WHAT THE EXERCISE ASKS.
Without the pictures, print the lines running from the beginning of the material to the line containing "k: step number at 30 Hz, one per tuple", both ends included.

DATA SHOWN.

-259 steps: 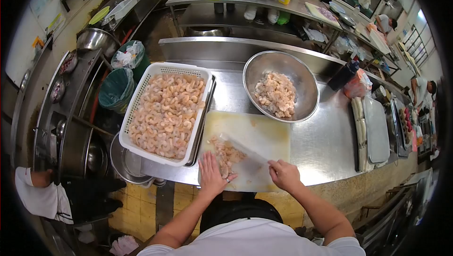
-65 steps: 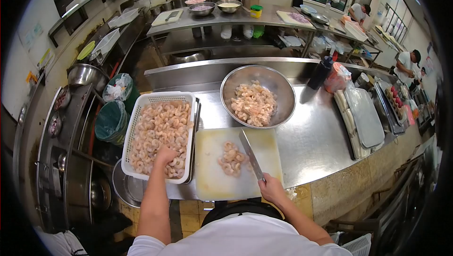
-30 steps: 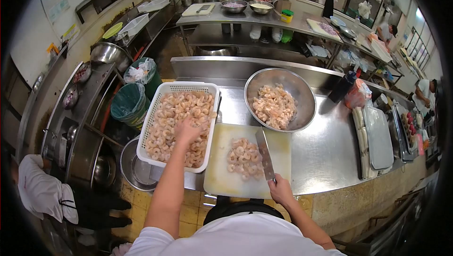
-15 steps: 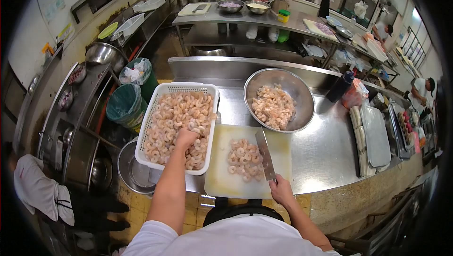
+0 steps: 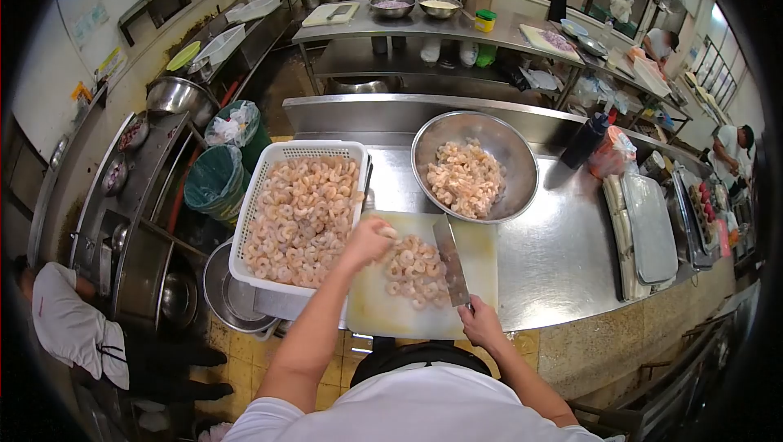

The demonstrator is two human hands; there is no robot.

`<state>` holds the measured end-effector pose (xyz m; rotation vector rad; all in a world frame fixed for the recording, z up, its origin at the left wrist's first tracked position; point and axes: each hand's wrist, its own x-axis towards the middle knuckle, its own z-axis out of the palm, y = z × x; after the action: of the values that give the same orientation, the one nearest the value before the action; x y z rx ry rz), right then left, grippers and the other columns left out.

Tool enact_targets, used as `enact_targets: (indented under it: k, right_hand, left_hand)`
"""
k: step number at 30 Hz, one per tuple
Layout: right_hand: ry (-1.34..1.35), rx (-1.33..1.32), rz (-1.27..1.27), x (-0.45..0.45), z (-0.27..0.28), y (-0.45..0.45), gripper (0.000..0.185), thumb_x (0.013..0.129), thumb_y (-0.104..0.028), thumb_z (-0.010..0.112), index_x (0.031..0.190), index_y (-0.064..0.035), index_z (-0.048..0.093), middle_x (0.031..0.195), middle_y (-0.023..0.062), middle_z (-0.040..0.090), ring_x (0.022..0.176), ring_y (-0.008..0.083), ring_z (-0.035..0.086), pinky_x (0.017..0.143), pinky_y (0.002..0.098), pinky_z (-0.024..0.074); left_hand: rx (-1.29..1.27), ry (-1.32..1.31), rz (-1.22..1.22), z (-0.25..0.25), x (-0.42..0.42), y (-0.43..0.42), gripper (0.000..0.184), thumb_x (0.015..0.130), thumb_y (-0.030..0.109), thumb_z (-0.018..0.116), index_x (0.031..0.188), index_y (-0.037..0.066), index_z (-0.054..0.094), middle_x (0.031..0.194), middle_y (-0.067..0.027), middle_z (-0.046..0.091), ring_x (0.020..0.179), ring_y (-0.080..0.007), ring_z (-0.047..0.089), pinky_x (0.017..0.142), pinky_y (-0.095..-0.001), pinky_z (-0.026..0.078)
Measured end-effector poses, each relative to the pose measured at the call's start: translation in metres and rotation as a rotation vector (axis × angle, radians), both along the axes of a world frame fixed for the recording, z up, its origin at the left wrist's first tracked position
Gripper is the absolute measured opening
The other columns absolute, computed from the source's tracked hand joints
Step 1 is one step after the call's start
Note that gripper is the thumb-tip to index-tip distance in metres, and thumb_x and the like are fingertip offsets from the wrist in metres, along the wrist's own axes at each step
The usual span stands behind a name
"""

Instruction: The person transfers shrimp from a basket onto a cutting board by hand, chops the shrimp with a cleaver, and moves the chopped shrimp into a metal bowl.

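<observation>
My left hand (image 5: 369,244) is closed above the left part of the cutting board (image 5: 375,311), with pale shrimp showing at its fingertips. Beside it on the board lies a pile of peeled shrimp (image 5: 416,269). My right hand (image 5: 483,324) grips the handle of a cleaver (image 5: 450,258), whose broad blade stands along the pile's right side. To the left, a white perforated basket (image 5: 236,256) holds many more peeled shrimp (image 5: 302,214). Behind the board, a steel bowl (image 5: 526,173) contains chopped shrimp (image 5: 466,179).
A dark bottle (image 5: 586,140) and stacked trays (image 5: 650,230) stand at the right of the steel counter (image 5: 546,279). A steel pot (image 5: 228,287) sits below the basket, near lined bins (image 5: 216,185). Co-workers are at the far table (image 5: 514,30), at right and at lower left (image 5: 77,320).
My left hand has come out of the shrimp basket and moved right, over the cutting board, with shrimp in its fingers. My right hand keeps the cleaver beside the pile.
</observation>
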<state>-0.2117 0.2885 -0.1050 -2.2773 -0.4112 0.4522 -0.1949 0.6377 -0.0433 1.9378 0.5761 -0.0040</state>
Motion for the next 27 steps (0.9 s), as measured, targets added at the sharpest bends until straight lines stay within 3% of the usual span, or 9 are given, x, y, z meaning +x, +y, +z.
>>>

TASK RESULT.
-259 steps: 
-65 steps: 
-30 steps: 
-15 steps: 
+0 steps: 

The demonstrator is two human hands; there is no robot.

`<state>` holds the measured end-effector pose (xyz m; rotation vector rad; all in a world frame fixed for the recording, z up, its origin at the left wrist's first tracked position; point and axes: each hand's wrist, its own x-axis towards the middle knuckle, its own z-axis out of the palm, y = z × x; after the action: of the values that give the same orientation, the one nearest the value before the action; x y z rx ry rz), right then left, grippers and the other columns left out.

Tool enact_targets, used as `enact_targets: (indented under it: k, right_hand, left_hand)`
"""
k: step number at 30 Hz, one per tuple

This completes the exercise.